Reproduce the lines of the material exactly, excluding every image.

PROVIDED MATERIAL
——————————

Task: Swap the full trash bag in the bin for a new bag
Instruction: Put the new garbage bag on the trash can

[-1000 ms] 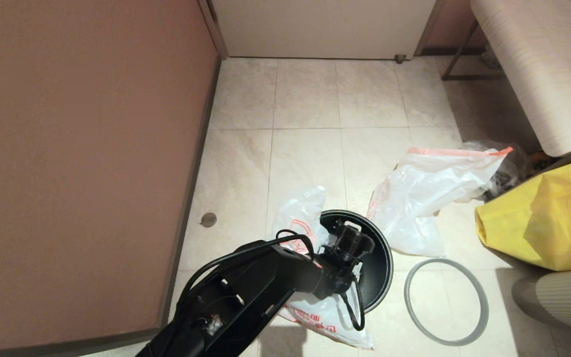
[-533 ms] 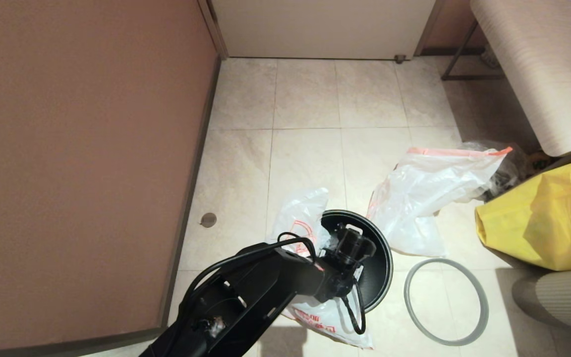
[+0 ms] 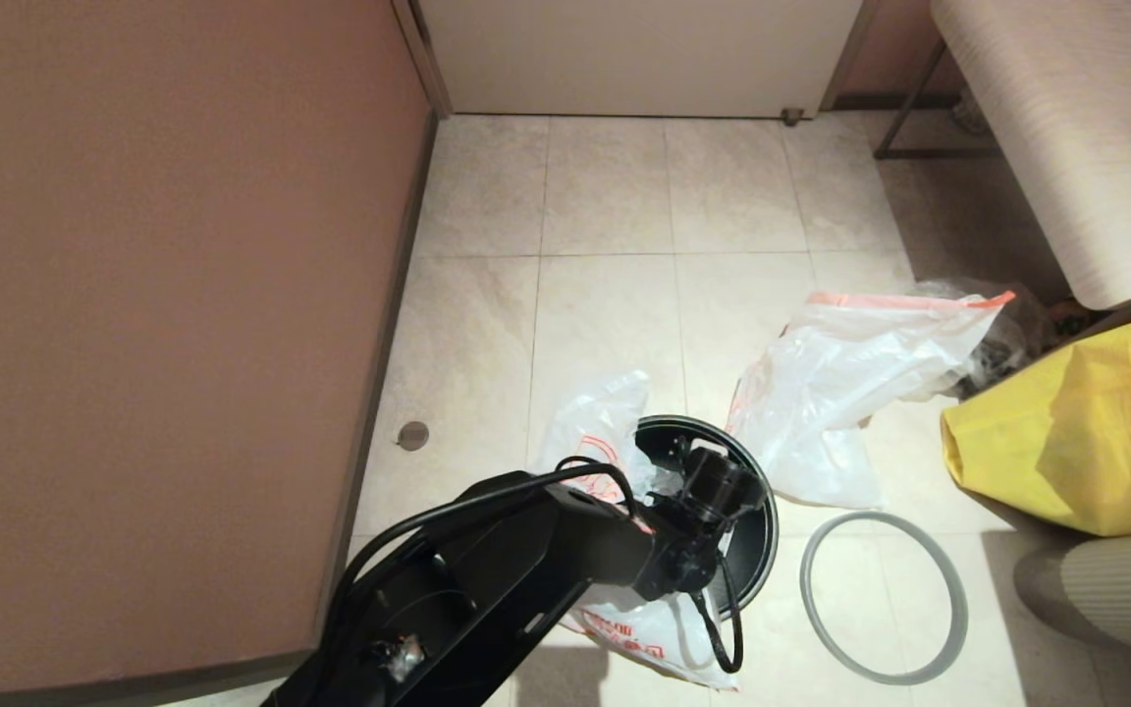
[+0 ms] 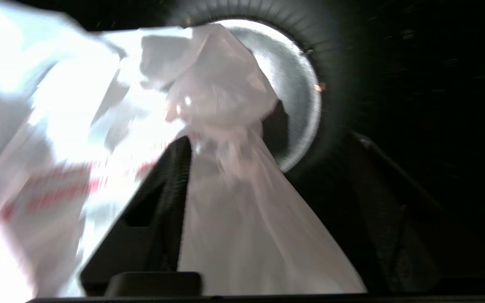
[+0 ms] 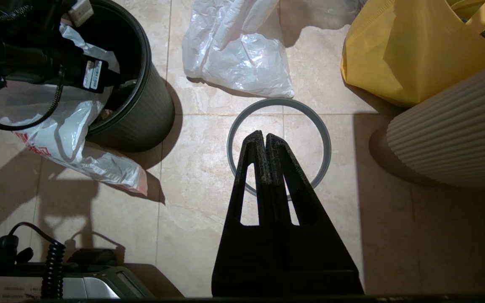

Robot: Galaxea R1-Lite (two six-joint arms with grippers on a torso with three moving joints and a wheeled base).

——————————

RESPONSE TO THIS EXERCISE
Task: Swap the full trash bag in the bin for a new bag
Instruction: Put the new garbage bag on the trash can

[-1000 ms] 
[-533 ms] 
[+0 ms] 
[+0 ms] 
[+0 ms] 

Robot: Galaxea R1-Lite (two six-joint arms with grippers on a torso with three moving joints and a wheeled base).

The requested output has now been given in full.